El primero nos sitúa en Salem, un espartano internado en el que Golo estudió de los 14 años a los 18. Allí conoce y se enamora de Roland, al que lleva a la casa familiar de Múnich en el verano de 1926, aprovechando que sus padres están en Italia. Enseguida se revela una distancia insalvable: Golo, aún inexperto, se incomoda con las insinuaciones de su amigo, quien, ni corto ni perezoso, se busca a otro joven en la «zona rosa» de la ciudad y se acuesta con él en el dormitorio de los Mann. «Decepcionado y asqueado», Golo espera en la puerta. Se sobrepuso a la experiencia, como a las crisis depresivas que siempre lo acosaron, pero le fue difícil olvidar a Roland y eludir la sensación de que su homosexualidad era —como anotó en su diario— «una gran y decisiva desgracia».

La obra historiográfica de Golo se inicia en 1947, pero hay un texto muy anterior que despierta mis anhelos. Con 18 años, Golo escribió Sobre la vida del estudiante Raimund, una novela que recreaba su tristeza y su amor por el joven Pierre Bertaux. Firmada por «Michael Ney», sería incluida en una antología editada por su hermano Klaus en 1928. Quemada en la famosa hoguera de 1933, Lahme la identificó y publicó en 2009. ¿Quién la traduce?
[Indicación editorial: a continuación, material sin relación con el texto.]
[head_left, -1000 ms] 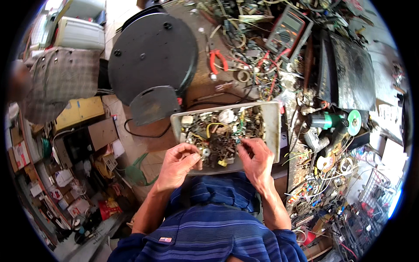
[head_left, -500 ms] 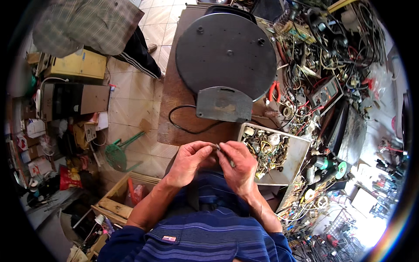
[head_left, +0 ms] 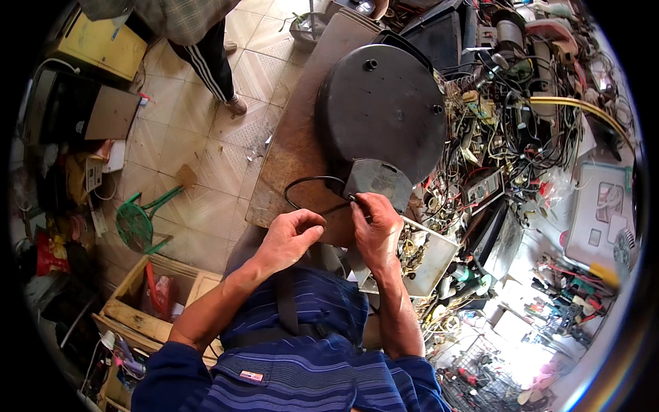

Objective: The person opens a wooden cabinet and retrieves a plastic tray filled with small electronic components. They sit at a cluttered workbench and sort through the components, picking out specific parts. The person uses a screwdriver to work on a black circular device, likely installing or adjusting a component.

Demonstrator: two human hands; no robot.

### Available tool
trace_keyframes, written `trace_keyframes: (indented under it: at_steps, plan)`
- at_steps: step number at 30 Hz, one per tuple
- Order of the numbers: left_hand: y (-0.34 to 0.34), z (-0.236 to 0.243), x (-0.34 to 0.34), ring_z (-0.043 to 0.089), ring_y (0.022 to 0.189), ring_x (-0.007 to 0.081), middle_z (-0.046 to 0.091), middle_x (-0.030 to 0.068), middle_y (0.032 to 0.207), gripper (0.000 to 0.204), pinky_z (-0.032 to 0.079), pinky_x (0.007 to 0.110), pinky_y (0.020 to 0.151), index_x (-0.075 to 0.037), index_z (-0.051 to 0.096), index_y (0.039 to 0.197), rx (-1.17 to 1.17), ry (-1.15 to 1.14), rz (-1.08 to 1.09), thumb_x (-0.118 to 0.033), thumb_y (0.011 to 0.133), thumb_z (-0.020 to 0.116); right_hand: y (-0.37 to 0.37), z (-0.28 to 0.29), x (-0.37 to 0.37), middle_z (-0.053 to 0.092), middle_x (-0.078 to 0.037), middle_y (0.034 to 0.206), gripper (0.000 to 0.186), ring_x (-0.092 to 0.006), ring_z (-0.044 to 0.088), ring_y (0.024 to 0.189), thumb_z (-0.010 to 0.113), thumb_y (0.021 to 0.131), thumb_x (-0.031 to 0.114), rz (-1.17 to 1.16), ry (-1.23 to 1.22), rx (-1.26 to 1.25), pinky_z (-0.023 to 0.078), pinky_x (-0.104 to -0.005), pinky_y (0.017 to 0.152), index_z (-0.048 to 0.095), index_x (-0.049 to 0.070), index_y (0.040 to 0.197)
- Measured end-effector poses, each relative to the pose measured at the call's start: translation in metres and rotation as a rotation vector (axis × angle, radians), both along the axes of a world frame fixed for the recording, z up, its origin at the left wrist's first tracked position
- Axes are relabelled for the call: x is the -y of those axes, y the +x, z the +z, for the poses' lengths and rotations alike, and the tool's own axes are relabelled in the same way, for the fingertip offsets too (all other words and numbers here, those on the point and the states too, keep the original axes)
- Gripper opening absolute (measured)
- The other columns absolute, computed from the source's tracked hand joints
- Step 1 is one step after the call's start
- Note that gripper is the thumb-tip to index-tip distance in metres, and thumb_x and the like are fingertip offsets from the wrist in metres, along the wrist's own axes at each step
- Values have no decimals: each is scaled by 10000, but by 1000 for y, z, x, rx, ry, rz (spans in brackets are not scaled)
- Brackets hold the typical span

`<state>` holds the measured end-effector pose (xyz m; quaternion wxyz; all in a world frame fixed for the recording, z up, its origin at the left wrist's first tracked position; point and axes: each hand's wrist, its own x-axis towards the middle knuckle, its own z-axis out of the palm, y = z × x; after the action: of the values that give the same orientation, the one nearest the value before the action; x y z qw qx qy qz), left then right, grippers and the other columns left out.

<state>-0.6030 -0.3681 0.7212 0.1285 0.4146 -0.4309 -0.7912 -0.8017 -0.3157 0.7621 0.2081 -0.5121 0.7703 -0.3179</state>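
A round black appliance (head_left: 384,110) lies on the brown table, its flat face up, with a dark squarish end piece (head_left: 379,180) toward me. At that piece's near left edge, my right hand (head_left: 377,223) is closed in a pinch. A small dark part (head_left: 353,198) shows at its fingertips, too small to name. My left hand (head_left: 292,240) hovers to its left over the near table edge, fingers curled and thumb close to the index finger. Whatever it may hold is hidden. A black cord (head_left: 302,180) loops over the table beside the appliance.
Beside my right forearm stands a pale tray (head_left: 432,257) of small parts. Tangled wires (head_left: 522,130) and a multimeter (head_left: 482,189) crowd the right side. On the left are a green stool (head_left: 135,225) and a wooden crate (head_left: 189,288). Another person (head_left: 206,62) stands beyond the table.
My hands have come apart from their shared pinch. The right one has reached forward to the appliance's end piece. The view has shifted, and the other person's legs appear farther up left.
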Motion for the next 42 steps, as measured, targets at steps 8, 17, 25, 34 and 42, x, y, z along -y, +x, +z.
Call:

Se enamoró muchas veces y tendría otros amantes en América y Suiza, pero el segundo episodio sucede décadas después, cuando Golo —gracias a su talento como historiador— ha conseguido que el padre cambie la indiferencia por el respeto intelectual. En 1962, viaja a Berlín para recoger un premio. Lo acompaña Hans Beck, 27 años menor, para quien reserva una habitación separada en el hotel —las apariencias importan— y al que inscribe como su hijo adoptivo. Lo curioso es que esta «tapadera» acabaría siendo cierta. Después de que los nazis —en 1936— privaran a toda la familia de la nacionalidad alemana, Golo fue oficialmente checo hasta el 43, luego americano, y suizo desde 1968. Para entonces, terminada su relación con Golo, Hans se había casado y tenido dos hijas. Golo pagó sus estudios, le compró una casa y obtuvo para él un empleo en Leverkusen. No pudo, sin embargo, adoptarlo formalmente, pues las leyes suizas lo impedían. En 1976, Golo reclamará su nacionalidad alemana para adoptar a Hans —en adelante, Beck-Mann—. Ahora es de nuevo alemán, cuarenta años después; y lo es por amor —primero pasional, después casto y familiar—. Hans murió en 1986. Su viuda Ingrid, enfermera de profesión, cuidará de Monika Mann en su último año de vida —1992—; y hará lo mismo con un Golo enfermo de cáncer y del corazón hasta su muerte en 1994. Salvo Klaus, que se había suicidado en 1949 en Cannes —donde sigue enterrado—, los Mann descansan juntos en el cementerio de Kilchberg, en Zúrich; por su expreso deseo, Golo yace en una tumba individual bien alejada de la familia.